Musically, though, it’s everything under the prog sun, times 50. It’s Yes. It’s Rush. Mahogany Rush, too. It’s Metallica. It’s Crimson. It’s Neu. Perhaps more than anything, it’s Pink Floyd circa Umma Gumma and Atom Heart Mother. It’s pretentious as hell, and clearly, that’s the precise, full-on point. On the surface you hear a lot of seriously impassioned, gonad-grabbing ’70s-rock wails, and very well sung, too, by Cedric Bixler Zavala. Interestingly, Zavala’s insistent caterwauling about a jillion tiny obscurities and moods and atmospheres and smells and prickly feelings and cobwebs and the moon and disease and so on doesn’t wear on you. That says something. Maybe it’s ‘cause he gives the impression that he’s telling a story, and ‘cause Rodriguez-Lopez’s music is so varied and surprising: metallic staccato juggernauts of drums/guitars/bass, liberally laced with ’70s Brit-jazz (Soft Machine) horns, violas, ‘trons and, significantly, huge portions of Mexican and Cuban musical shades and styles.

It’s when they let these Latin sections or dolorous prog-jazz weirdness sections go on for such a loooong time that you sense a kind of integrity and seriousness of purpose about the Mars Volta. What’s really interesting is that neither these extended non-typically-rocking passages or the inevitable returns to heavy-band machine gun carnage seem to blur interest. (That is, if you’re someone who actually likes to sit and listen to albums all the way through, like a lot of the original progressive rock records of the early ‘70s allowed for and encouraged.) To say that this music is “overplayed”—a common complaint about MV from critics who sealed their punk rock- and/or minimalism-inspired minds back in the ‘80s—is way beside the point; this is maximalism, and it’s supposed to dominate your body and mind, splatter your face, then melt back down in a big puddle, into which you can gaze and see a reflection of yourself . . . I’d argue that its proper reception will depend on how you much sleep you got, how much of the good stuff you imbibed/smoked, and – more importantly – how young you are. Because, technically speaking, it’s working with your levels of testosterone or ovum.

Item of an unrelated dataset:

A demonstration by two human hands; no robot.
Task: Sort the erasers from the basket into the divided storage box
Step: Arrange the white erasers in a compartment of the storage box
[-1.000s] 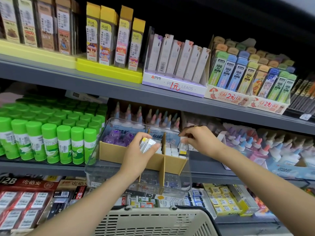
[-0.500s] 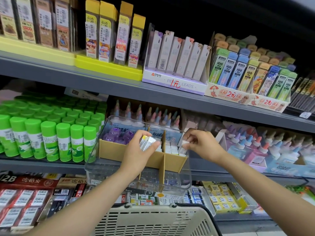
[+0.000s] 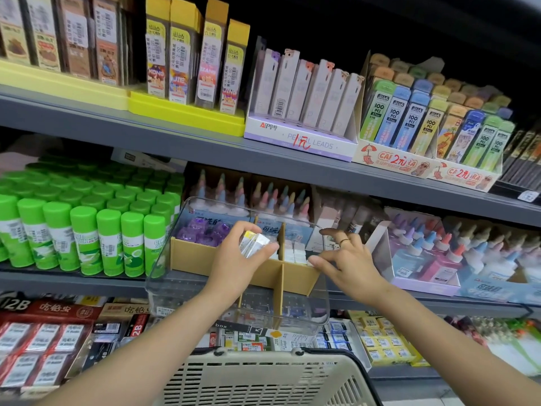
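Erasers (image 3: 254, 244) pinched in the left hand (image 3: 238, 263) hang over the storage box (image 3: 234, 297), middle compartment directly below the grip; right hand (image 3: 347, 259), fingers spread, rests beside the right compartment.

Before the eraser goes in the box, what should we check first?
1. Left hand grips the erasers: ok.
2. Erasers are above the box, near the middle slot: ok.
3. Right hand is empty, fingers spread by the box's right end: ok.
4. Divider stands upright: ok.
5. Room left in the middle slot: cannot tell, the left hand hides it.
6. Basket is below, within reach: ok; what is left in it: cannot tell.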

These rather amazing quagmires of sound were most fortunate to be crafted by an obsessive weirdo like Omar A. Rodriguez-Lopez, someone who, like Christian Vander, is just consumed with his vision, and the moral of the story is that, actually, in rock, any kind of obsession is where it’s at, no matter the “pretension” of the outcome. Surely we’ve all realized by now that one never really says anything in “rock” music by holding back one’s real impulses; not holding back—and risking ridicule—that means being honest, just as “honest” as Bruce Springsteen.

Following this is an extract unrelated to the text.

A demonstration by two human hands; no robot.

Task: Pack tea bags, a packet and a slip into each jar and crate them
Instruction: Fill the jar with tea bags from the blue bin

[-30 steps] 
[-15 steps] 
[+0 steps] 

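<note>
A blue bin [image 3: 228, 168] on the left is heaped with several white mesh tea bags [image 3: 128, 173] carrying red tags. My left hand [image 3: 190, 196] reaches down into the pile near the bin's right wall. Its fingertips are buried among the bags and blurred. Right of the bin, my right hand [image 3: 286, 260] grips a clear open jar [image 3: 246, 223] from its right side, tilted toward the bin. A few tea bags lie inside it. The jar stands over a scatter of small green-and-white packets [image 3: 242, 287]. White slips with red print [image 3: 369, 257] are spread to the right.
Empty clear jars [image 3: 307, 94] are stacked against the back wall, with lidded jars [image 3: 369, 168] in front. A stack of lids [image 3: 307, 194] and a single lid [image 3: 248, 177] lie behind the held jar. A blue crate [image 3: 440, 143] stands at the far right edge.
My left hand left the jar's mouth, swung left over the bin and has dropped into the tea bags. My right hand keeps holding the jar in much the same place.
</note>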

Well, no need to defend it, I don’t think. But here’s another moral to the story: Without a doubt, a younger generation of musicians in recent years have radically upped the ante, as players, songwriters and real musical imaginers. The Mars Volta are 100 times the band that Metallica ever was, not just technically but in terms of artistic ambition. There is something undeniably thrilling about any group of young musicians who are so focused on what they’re doing, so fucking into it, and you’re hearing it and grasping that what they’ve accomplished has taken an enormous amount of work—discipline—and they’re carrying it out with precision and guts. That the Mars Volta play the fuck out of these well-constructed and amazingly shaded pieces is just plain inspiring.

You hear a lot of “serious” musicians going on about the importance of paying attention to the space between the notes. Fact is, some music depends a lot on cramming in every note you’ve ever heard, in a desperate, obsessive, mad rush. The Mars Volta, like other young musicians, shouldn’t worry too much about the space between notes. At this point, like Magma, they do what they do because, sounds like, it’s what they were put here on Earth to do. Which gives us the opportunity to say, “Whew. The fuck was that?”